_Your objective:_ Exactly the lines from the one containing "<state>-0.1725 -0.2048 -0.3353" to the final line below should be output, and no others.

_Material provided:_
____

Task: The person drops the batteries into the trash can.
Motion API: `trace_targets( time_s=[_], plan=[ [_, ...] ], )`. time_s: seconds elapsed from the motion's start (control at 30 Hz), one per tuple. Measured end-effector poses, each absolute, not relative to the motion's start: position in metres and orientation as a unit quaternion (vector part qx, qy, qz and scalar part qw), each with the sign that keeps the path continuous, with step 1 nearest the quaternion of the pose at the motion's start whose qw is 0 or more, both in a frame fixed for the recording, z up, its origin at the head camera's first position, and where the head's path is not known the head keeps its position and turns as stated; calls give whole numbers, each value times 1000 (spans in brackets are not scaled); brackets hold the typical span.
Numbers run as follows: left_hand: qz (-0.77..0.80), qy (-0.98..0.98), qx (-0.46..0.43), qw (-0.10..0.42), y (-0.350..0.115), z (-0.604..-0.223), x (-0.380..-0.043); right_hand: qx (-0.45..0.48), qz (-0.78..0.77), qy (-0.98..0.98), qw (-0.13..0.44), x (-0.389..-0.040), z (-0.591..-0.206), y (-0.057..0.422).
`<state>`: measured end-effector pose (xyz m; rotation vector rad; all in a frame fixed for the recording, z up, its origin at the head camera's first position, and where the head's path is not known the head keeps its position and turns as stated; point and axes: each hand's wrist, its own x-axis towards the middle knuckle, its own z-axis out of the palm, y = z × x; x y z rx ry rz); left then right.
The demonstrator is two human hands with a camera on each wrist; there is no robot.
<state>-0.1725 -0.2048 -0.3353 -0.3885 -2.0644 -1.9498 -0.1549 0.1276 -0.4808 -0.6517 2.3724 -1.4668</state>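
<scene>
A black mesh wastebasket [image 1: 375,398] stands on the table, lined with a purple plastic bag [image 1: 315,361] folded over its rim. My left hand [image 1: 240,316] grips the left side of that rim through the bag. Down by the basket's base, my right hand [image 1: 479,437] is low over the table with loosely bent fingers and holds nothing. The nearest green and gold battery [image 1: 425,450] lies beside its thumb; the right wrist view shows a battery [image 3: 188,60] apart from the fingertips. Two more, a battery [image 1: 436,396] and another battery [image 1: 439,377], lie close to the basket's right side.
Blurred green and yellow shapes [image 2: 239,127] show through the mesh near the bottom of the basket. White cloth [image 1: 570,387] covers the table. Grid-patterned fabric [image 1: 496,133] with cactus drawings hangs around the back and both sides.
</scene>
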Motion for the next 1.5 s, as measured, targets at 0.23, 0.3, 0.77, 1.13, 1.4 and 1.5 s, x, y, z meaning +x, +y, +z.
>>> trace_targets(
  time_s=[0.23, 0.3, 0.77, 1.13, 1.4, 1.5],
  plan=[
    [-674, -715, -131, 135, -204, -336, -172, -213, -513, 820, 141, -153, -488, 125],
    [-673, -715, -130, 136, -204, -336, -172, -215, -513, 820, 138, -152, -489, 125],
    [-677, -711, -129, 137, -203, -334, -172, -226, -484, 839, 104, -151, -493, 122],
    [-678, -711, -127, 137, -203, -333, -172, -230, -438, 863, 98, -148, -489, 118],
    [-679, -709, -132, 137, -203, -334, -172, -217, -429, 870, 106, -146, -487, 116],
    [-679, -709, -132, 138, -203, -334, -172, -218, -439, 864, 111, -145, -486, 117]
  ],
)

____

_Task solution:_
<state>-0.1725 -0.2048 -0.3353 -0.3885 -2.0644 -1.9498 -0.1549 0.1276 -0.4808 -0.6517 2.3724 -1.4668</state>
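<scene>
A black mesh wastebasket [image 1: 375,398] stands on the table, lined with a purple plastic bag [image 1: 315,361] folded over its rim. My left hand [image 1: 240,316] grips the left side of that rim through the bag. Down by the basket's base, my right hand [image 1: 479,437] is low over the table with loosely bent fingers and holds nothing. The nearest green and gold battery [image 1: 425,450] lies beside its thumb; the right wrist view shows a battery [image 3: 188,60] apart from the fingertips. Two more, a battery [image 1: 436,396] and another battery [image 1: 439,377], lie close to the basket's right side.
Blurred green and yellow shapes [image 2: 239,127] show through the mesh near the bottom of the basket. White cloth [image 1: 570,387] covers the table. Grid-patterned fabric [image 1: 496,133] with cactus drawings hangs around the back and both sides.
</scene>
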Motion for the next 1.5 s, as measured, targets at 0.23, 0.3, 0.77, 1.13, 1.4 and 1.5 s, x, y, z meaning +x, +y, +z.
>>> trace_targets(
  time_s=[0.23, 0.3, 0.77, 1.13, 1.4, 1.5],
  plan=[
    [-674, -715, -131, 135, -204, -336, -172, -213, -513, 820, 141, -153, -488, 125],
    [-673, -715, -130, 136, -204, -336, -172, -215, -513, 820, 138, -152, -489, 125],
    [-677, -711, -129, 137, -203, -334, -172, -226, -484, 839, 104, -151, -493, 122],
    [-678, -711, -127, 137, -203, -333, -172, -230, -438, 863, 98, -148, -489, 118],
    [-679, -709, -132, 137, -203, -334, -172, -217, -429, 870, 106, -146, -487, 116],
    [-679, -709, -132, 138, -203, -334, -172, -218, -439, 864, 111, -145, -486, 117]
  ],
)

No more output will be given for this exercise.